At the time of the article, the FDA and U.S. Customs and Border Protection implemented a search and seizure of illegal prescription drugs in several shipping facilities in New York, Chicago, and L.A. on their way to consumers in the states.  While the FDA won’t confirm whether the seized goods were sold via Amazon, this website causes serious problems for agents attempting to intercede illegal prescription drug sales because of the mass volume of sales and because shipments tend to be brought in the middle of the night.  This makes it more of a “random sampling” of products when agents attempt to uncover illegal shipments of prescription drugs and fails to fully rectify the problem.

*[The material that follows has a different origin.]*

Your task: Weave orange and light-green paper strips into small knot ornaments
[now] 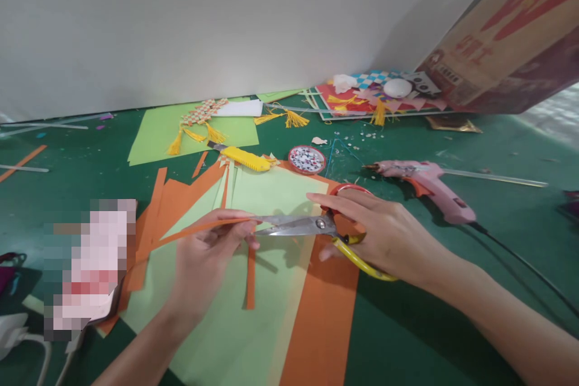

Consumers Won’t be Prosecuted, But Corporations Could Be

The FDA and U.S. Customs and Border Protection agencies are involved in a sting operation called “Operation Pangea VII” in conjunction with Interpol.  During this investigation, the FDA found 1,975 websites illegally selling prescription medications to U.S. consumers.  The agency sent warnings to the websites warning them of the illegal activities taking place on their servers.  So far, Amazon has managed to evade serious problems but it’s unlikely that the individual consumer will be punished for purchasing illegal prescription drugs because they may not even realizing they are committing a crime.  Amazon, and companies like it, profit largely from the sales of illegal prescription drugs.  For example, the author of the recent Slate article mentioned that when his wife unknowingly purchased illegal antibiotics for acne from Amazon, the website profited 15% of the sale.  It is up to the Customs and International Bar Association to take the necessary actions to prosecute websites engaged in illegal sales of prescription drugs, but first the FDA must target the problem.